■ Task instructions ■
Transcribe the data below exactly, but only from the line containing "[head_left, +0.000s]" through its final line, both included.

[[ Source material, beginning ]]

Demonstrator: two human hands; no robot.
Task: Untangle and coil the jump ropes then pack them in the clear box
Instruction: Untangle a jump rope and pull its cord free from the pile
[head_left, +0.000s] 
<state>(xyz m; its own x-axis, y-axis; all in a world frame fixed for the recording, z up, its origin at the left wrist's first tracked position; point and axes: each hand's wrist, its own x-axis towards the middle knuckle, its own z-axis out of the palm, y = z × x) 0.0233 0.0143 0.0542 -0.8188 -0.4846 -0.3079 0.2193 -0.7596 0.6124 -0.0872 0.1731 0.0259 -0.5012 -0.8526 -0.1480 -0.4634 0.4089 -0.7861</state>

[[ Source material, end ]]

■ Expected answer ■
[head_left, +0.000s] 
<state>(xyz m; its own x-axis, y-axis; all in a world frame fixed for the recording, z up, its origin at the left wrist's first tracked position; point and axes: each hand's wrist, its own x-axis towards the middle knuckle, its own z-axis out of the palm, y = z × x) 0.0233 0.0143 0.0542 -0.8188 -0.4846 -0.3079 0.2193 -0.7596 0.6124 -0.0872 0.1731 0.0259 -0.5012 -0.8526 -0.1480 -0.4634 0.4089 -0.7861</state>

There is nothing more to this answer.